----- AVAILABLE DATA -----
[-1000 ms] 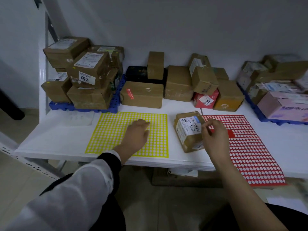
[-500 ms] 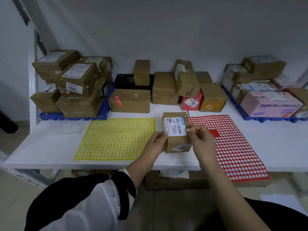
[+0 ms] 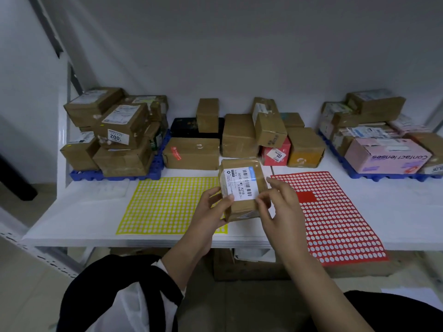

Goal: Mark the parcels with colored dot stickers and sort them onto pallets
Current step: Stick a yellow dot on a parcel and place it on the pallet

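Observation:
A small brown parcel (image 3: 242, 188) with a white barcode label is held above the table's front edge, between the two sticker sheets. My left hand (image 3: 211, 209) grips its left side, thumb on the label. My right hand (image 3: 279, 207) touches the label's lower right corner with pinched fingertips; I cannot tell whether a sticker is between them. The yellow dot sheet (image 3: 167, 204) lies to the left, the red dot sheet (image 3: 335, 216) to the right, with a bare red patch near its top left. A blue pallet (image 3: 81, 174) stands at the back left, another blue pallet (image 3: 383, 176) at the back right.
Brown parcels (image 3: 115, 130) are stacked on the left pallet. Loose parcels (image 3: 239, 137) stand in a row along the back middle of the white table (image 3: 395, 207). A pink box (image 3: 386, 154) and other parcels fill the right pallet. Cardboard boxes sit under the table.
My left hand left the yellow sheet and took hold of the parcel. The parcel rose off the table, and my right hand's fingertips came onto its label.

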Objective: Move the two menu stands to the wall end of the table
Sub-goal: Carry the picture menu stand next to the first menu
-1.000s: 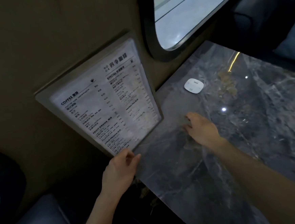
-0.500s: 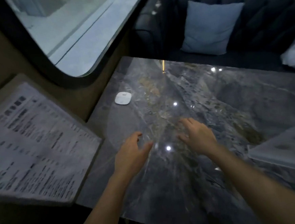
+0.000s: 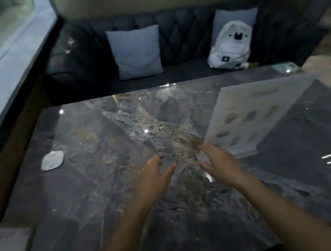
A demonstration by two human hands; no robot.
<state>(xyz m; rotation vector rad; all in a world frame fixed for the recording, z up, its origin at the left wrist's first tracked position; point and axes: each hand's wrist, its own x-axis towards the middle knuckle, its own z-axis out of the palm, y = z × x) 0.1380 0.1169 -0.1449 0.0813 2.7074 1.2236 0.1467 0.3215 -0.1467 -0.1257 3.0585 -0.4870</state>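
Observation:
A white menu stand [image 3: 253,116] with pictures of food stands upright on the dark marble table [image 3: 110,189], right of the middle. My right hand [image 3: 221,162] hovers open just left of its near corner, fingers spread, apart from it. Beside that hand, my left hand [image 3: 154,175] is over the middle of the table, open and empty. A pale corner [image 3: 6,248] at the bottom left edge may be the other menu stand; I cannot tell.
A small white rounded device [image 3: 52,160] lies near the table's left edge, by the wall and window [image 3: 6,48]. Behind the table is a dark sofa [image 3: 183,32] with a blue cushion [image 3: 136,52] and a white backpack [image 3: 231,45].
My left hand let go of the text menu stand at the wall. My view swung right, so that stand left view and the picture menu stand appeared. Both hands moved toward it.

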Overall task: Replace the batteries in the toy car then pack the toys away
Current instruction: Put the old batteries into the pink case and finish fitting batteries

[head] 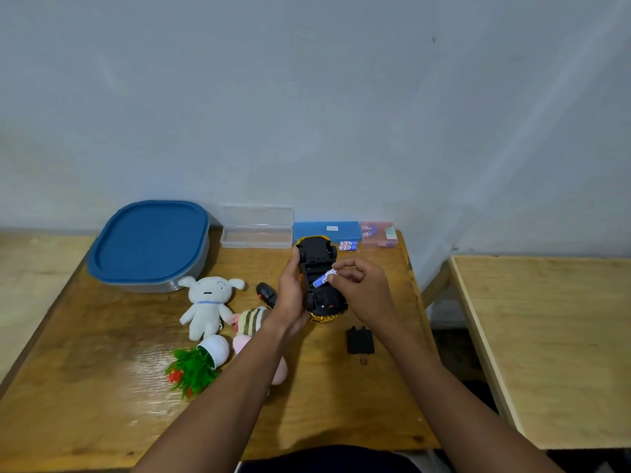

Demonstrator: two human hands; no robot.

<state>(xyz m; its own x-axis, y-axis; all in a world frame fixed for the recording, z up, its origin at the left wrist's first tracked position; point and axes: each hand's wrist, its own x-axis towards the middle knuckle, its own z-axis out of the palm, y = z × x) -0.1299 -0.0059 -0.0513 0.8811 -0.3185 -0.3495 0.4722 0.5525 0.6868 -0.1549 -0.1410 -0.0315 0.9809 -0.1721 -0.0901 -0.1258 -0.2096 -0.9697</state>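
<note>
**Two hands on the upturned toy car point(317, 257)**

My left hand point(290, 295) is wrapped around the side of the yellow car, holding it belly-up over the far part of the wooden table point(102, 387). I cannot tell whether it touches the top. My right hand point(362, 288) pinches a blue-and-white battery point(322, 278) between thumb and fingertips, its lower end at the open compartment in the black underside. A black battery cover point(360, 340) lies flat just near the car. Spare batteries point(348, 246) lie beyond it, beside a blue case point(327, 230) and a pink case point(377, 233). To the left sit a black remote point(266, 294), a white plush dog point(206, 302), a striped plush point(252, 322), a tipped fake plant point(201, 363), a clear case point(257, 230) and a blue-lidded container point(150, 244).
</note>
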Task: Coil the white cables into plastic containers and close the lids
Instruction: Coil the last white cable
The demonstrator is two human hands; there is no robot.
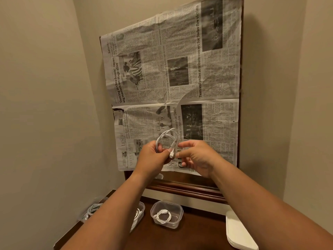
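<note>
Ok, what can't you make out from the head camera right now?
Head view: middle container, mostly hidden by the left forearm.
Far-left container, blurred, partly behind that forearm; lid unclear.
White stack, cut off by the bottom edge; count unknown.
Whether the right hand pinches the cable: too small to tell.

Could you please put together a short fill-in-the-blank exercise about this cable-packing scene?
1. The left hand grips a coiled white ____.
2. The dark-framed board behind the hands is covered with ____.
3. The clear container on the wooden table, with another cable coiled inside, is ____ at the top.
Missing words: cable; newspaper; open.
</note>
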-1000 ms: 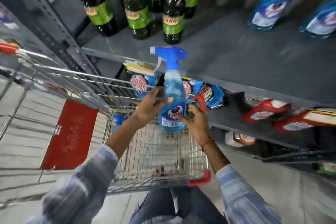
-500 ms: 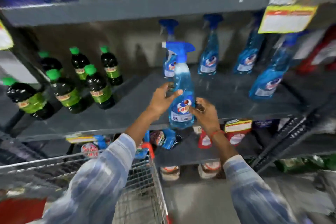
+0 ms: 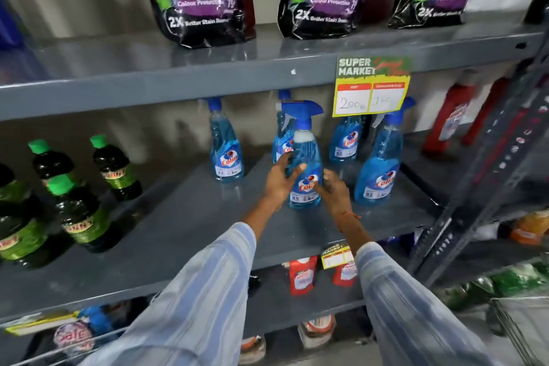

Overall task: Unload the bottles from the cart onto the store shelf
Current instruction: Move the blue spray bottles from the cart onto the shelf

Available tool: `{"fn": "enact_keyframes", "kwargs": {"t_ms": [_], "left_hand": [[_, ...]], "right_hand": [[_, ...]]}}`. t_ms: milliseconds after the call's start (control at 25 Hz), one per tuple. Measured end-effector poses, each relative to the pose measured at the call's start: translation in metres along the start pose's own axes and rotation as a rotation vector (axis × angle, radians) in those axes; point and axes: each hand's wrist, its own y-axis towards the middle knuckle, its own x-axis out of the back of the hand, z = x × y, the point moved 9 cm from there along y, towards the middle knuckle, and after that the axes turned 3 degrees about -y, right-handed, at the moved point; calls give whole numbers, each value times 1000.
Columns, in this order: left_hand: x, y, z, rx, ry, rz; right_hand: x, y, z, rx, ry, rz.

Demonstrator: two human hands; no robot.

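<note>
A blue spray bottle [image 3: 306, 163] stands upright on the grey store shelf [image 3: 184, 217], caught between both hands. The left hand [image 3: 280, 180] presses its fingers against the bottle's left side at mid-body, its grip closed on the bottle. The right hand [image 3: 334, 190] meets the bottle's lower right side near the label, fingers curled onto it, so this grip also holds the bottle. Whether the bottle's base fully rests on the shelf I cannot tell. Other blue spray bottles [image 3: 227, 148] stand behind and to either side of the held bottle; dark green-capped bottles [image 3: 80, 211] stand well to its left. A price tag [image 3: 372, 88] hangs above it, to the right.
</note>
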Motion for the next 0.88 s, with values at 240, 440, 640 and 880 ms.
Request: {"fn": "enact_keyframes", "kwargs": {"t_ms": [240,440,640,880], "left_hand": [[-6,13,5,32,-33,-2],[8,-15,3,40,98,3],[94,-107,19,-53,-4,-124],[267,-279,136,173,-6,-335]], "right_hand": [[-8,7,-14,-31,76,-3],[-6,-23,2,-57,115,-132],[-63,-119,47,-42,398,-150],[-256,-270,35,-190,313,348]]}}
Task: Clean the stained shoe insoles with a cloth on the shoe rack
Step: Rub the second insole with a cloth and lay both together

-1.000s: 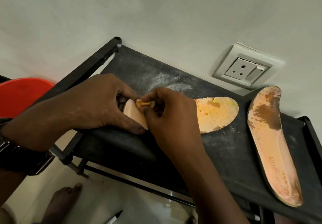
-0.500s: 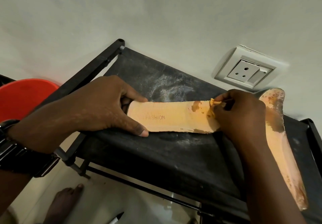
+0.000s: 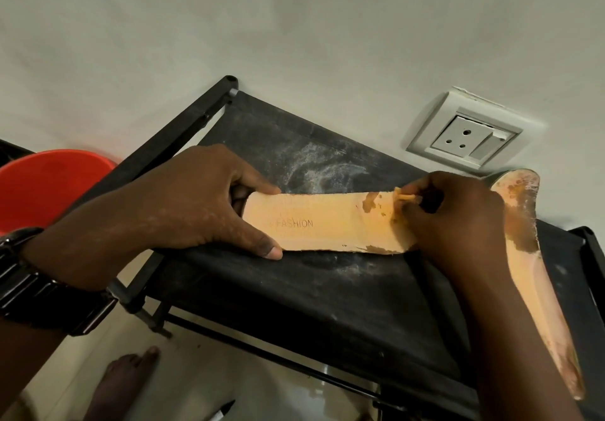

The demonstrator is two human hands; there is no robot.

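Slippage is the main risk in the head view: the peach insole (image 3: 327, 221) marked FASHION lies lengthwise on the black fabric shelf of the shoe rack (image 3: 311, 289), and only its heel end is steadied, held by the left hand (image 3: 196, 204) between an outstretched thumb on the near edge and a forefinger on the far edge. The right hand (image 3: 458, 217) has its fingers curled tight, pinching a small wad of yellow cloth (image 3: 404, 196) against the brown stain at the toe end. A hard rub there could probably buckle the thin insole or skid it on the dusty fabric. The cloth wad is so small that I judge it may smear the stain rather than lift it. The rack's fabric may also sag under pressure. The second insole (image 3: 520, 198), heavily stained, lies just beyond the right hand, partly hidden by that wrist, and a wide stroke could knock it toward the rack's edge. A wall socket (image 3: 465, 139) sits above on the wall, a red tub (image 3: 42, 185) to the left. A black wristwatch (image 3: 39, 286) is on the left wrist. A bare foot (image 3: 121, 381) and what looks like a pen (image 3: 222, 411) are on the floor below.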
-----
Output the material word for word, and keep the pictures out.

[-1000 ms] 
[-500 ms] 
[+0 ms] 

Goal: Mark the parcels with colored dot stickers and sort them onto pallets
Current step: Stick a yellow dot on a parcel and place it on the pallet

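Observation:
A small brown parcel (image 3: 242, 188) with a white barcode label is held above the table's front edge, between the two sticker sheets. My left hand (image 3: 211, 209) grips its left side, thumb on the label. My right hand (image 3: 279, 207) touches the label's lower right corner with pinched fingertips; I cannot tell whether a sticker is between them. The yellow dot sheet (image 3: 167, 204) lies to the left, the red dot sheet (image 3: 335, 216) to the right, with a bare red patch near its top left. A blue pallet (image 3: 81, 174) stands at the back left, another blue pallet (image 3: 383, 176) at the back right.
Brown parcels (image 3: 115, 130) are stacked on the left pallet. Loose parcels (image 3: 239, 137) stand in a row along the back middle of the white table (image 3: 395, 207). A pink box (image 3: 386, 154) and other parcels fill the right pallet. Cardboard boxes sit under the table.
My left hand left the yellow sheet and took hold of the parcel. The parcel rose off the table, and my right hand's fingertips came onto its label.
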
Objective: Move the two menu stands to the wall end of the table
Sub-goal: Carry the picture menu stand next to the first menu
-1.000s: 
-0.500s: 
+0.000s: 
A demonstration by two human hands; no robot.
<state>(xyz m; rotation vector rad; all in a world frame fixed for the recording, z up, its origin at the left wrist's first tracked position; point and axes: each hand's wrist, its own x-axis towards the middle knuckle, its own z-axis out of the palm, y = z × x) 0.1380 0.1169 -0.1449 0.0813 2.7074 1.2236 0.1467 0.3215 -0.1467 -0.1257 3.0585 -0.4870</state>
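Observation:
A white menu stand [image 3: 253,116] with pictures of food stands upright on the dark marble table [image 3: 110,189], right of the middle. My right hand [image 3: 221,162] hovers open just left of its near corner, fingers spread, apart from it. Beside that hand, my left hand [image 3: 154,175] is over the middle of the table, open and empty. A pale corner [image 3: 6,248] at the bottom left edge may be the other menu stand; I cannot tell.
A small white rounded device [image 3: 52,160] lies near the table's left edge, by the wall and window [image 3: 6,48]. Behind the table is a dark sofa [image 3: 183,32] with a blue cushion [image 3: 136,52] and a white backpack [image 3: 231,45].
My left hand let go of the text menu stand at the wall. My view swung right, so that stand left view and the picture menu stand appeared. Both hands moved toward it.
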
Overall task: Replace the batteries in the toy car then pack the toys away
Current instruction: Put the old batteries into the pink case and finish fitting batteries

[head] 

Demonstrator: two human hands; no robot.

<state>(xyz m; its own x-axis, y-axis; all in a world frame fixed for the recording, z up, its origin at the left wrist's first tracked position; point and axes: each hand's wrist, its own x-axis towards the middle knuckle, its own z-axis out of the palm, y = z × x) -0.1299 -0.0059 -0.0513 0.8811 -0.3185 -0.3495 0.4722 0.5525 0.6868 -0.1549 -0.1410 -0.0315 0.9809 -0.1721 -0.0901 -0.1258 -0.2096 -0.9697</state>
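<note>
**Two hands on the upturned toy car point(317, 257)**

My left hand point(290, 295) is wrapped around the side of the yellow car, holding it belly-up over the far part of the wooden table point(102, 387). I cannot tell whether it touches the top. My right hand point(362, 288) pinches a blue-and-white battery point(322, 278) between thumb and fingertips, its lower end at the open compartment in the black underside. A black battery cover point(360, 340) lies flat just near the car. Spare batteries point(348, 246) lie beyond it, beside a blue case point(327, 230) and a pink case point(377, 233). To the left sit a black remote point(266, 294), a white plush dog point(206, 302), a striped plush point(252, 322), a tipped fake plant point(201, 363), a clear case point(257, 230) and a blue-lidded container point(150, 244).
</note>
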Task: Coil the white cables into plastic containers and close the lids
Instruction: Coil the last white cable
The demonstrator is two human hands; there is no robot.
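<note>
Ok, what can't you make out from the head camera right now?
Head view: middle container, mostly hidden by the left forearm.
Far-left container, blurred, partly behind that forearm; lid unclear.
White stack, cut off by the bottom edge; count unknown.
Whether the right hand pinches the cable: too small to tell.

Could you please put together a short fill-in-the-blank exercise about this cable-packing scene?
1. The left hand grips a coiled white ____.
2. The dark-framed board behind the hands is covered with ____.
3. The clear container on the wooden table, with another cable coiled inside, is ____ at the top.
Missing words: cable; newspaper; open.
</note>
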-1000 ms: 
-500 ms: 
+0 ms: 

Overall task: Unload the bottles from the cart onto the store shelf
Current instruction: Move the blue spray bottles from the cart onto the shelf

Available tool: `{"fn": "enact_keyframes", "kwargs": {"t_ms": [_], "left_hand": [[_, ...]], "right_hand": [[_, ...]]}}`. t_ms: milliseconds after the call's start (control at 25 Hz), one per tuple. Measured end-effector poses, each relative to the pose measured at the call's start: translation in metres along the start pose's own axes and rotation as a rotation vector (axis × angle, radians) in those axes; point and axes: each hand's wrist, its own y-axis towards the middle knuckle, its own x-axis out of the back of the hand, z = x × y, the point moved 9 cm from there along y, towards the middle knuckle, and after that the axes turned 3 degrees about -y, right-handed, at the moved point; calls give whole numbers, each value times 1000.
Columns, in this order: left_hand: x, y, z, rx, ry, rz; right_hand: x, y, z, rx, ry, rz.

Demonstrator: two human hands; no robot.

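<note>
A blue spray bottle [image 3: 306, 163] stands upright on the grey store shelf [image 3: 184, 217], caught between both hands. The left hand [image 3: 280, 180] presses its fingers against the bottle's left side at mid-body, its grip closed on the bottle. The right hand [image 3: 334, 190] meets the bottle's lower right side near the label, fingers curled onto it, so this grip also holds the bottle. Whether the bottle's base fully rests on the shelf I cannot tell. Other blue spray bottles [image 3: 227, 148] stand behind and to either side of the held bottle; dark green-capped bottles [image 3: 80, 211] stand well to its left. A price tag [image 3: 372, 88] hangs above it, to the right.
</note>
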Motion for the next 0.88 s, with values at 240, 440, 640 and 880 ms.
Request: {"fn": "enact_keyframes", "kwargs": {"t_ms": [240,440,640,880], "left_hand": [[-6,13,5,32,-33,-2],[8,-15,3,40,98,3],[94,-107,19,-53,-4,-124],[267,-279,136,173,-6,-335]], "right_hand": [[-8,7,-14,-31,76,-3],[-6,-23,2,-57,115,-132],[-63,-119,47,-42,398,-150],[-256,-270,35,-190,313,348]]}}
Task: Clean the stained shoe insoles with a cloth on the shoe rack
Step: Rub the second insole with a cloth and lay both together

-1.000s: 
-0.500s: 
+0.000s: 

The demonstrator is two human hands; there is no robot.

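Slippage is the main risk in the head view: the peach insole (image 3: 327, 221) marked FASHION lies lengthwise on the black fabric shelf of the shoe rack (image 3: 311, 289), and only its heel end is steadied, held by the left hand (image 3: 196, 204) between an outstretched thumb on the near edge and a forefinger on the far edge. The right hand (image 3: 458, 217) has its fingers curled tight, pinching a small wad of yellow cloth (image 3: 404, 196) against the brown stain at the toe end. A hard rub there could probably buckle the thin insole or skid it on the dusty fabric. The cloth wad is so small that I judge it may smear the stain rather than lift it. The rack's fabric may also sag under pressure. The second insole (image 3: 520, 198), heavily stained, lies just beyond the right hand, partly hidden by that wrist, and a wide stroke could knock it toward the rack's edge. A wall socket (image 3: 465, 139) sits above on the wall, a red tub (image 3: 42, 185) to the left. A black wristwatch (image 3: 39, 286) is on the left wrist. A bare foot (image 3: 121, 381) and what looks like a pen (image 3: 222, 411) are on the floor below.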

The exercise is fully answered.